A atividade administrativa é, como estudaremos infra, pública e de livre acesso, não obstante as ressalvas existentes que devem existir. Neste sentido, determinou o Conselho Consultivo da Procuradoria-Geral da República, no seu Parecer n.º 20/94, de 9 de Fevereiro, que “em matéria relativa a elementos detidos pela Administração o princípio é o de livre acesso; porém, em determinadas áreas sensíveis vigora o princípio inverso, a proibição de acesso salvo se e na medida prevista em ‘lei’, que respeite e hieraquize os interesses em jogo”121[sic], sendo um destes campos o princípio à reserva da vida íntima dos sujeitos passivos da relação jurídica tributária.
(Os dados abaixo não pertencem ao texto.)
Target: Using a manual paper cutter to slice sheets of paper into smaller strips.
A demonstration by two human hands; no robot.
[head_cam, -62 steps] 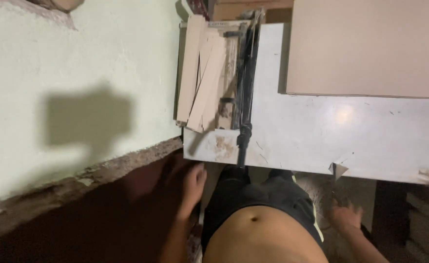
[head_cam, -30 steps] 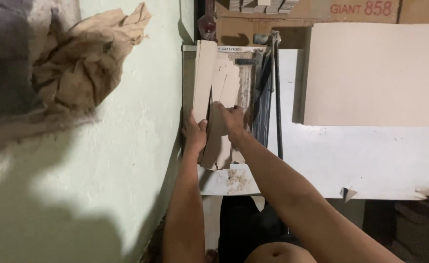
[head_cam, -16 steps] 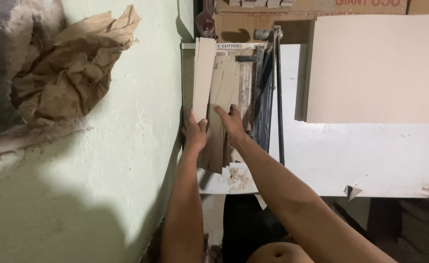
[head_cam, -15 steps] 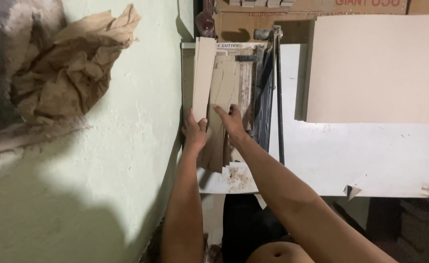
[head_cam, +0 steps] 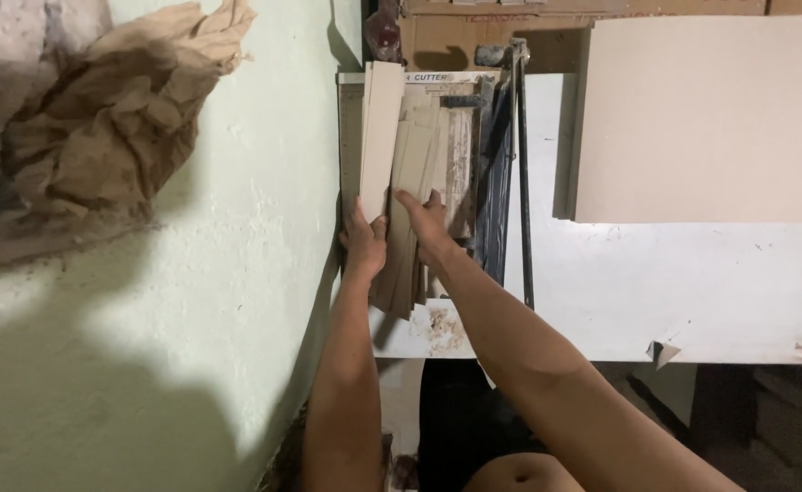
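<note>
Reaching forward from the bottom of the view, both arms meet at a pile of cardboard strips (head_cam: 415, 196) that lies on the left end of a white surface (head_cam: 693, 282), close against a pale green wall (head_cam: 237, 301). The left hand (head_cam: 365, 244) is curled around the near end of one paler strip (head_cam: 381, 137), thumb and fingers closed on its edge, so that strip stands slightly apart from the rest and nearest the wall. The right hand (head_cam: 426, 219) lies flat and mostly open on top of the brown strips, fingers spread and pressing down instead of gripping; whether any finger hooks under an edge cannot be told. The strips run lengthwise away from the person, their long axis pointing straight ahead toward the far edge of the surface, and both hands sit at their near ends, the left one closer to the wall, the right one closer to the dark cutter arm (head_cam: 519, 173) that runs parallel to the strips just to their right. A large uncut board (head_cam: 706, 118) rests farther right on the surface, well apart from either hand. Crumpled brown paper (head_cam: 118, 128) is stuffed into a gap in the wall at upper left.
</note>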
Do exposto, resulta que a aplicação dos dados pessoais pela administração tributária, e por conseguinte o direito de terceiros poderem aceder a estes por força expressa do direito fundamental de acesso aos dados administrativos, podem ocasionar a colisão entre os direitos fundamentais consagrados aos vários sujeitos da relação tributária, configurando-se a harmonização destes direitos como necessária, uma vez que os dados pessoais surgem como instrumento essencial na busca da verdade material pela administração tributária, configurando-se assim como um meio necessário para uma boa gestão do sistema fiscal.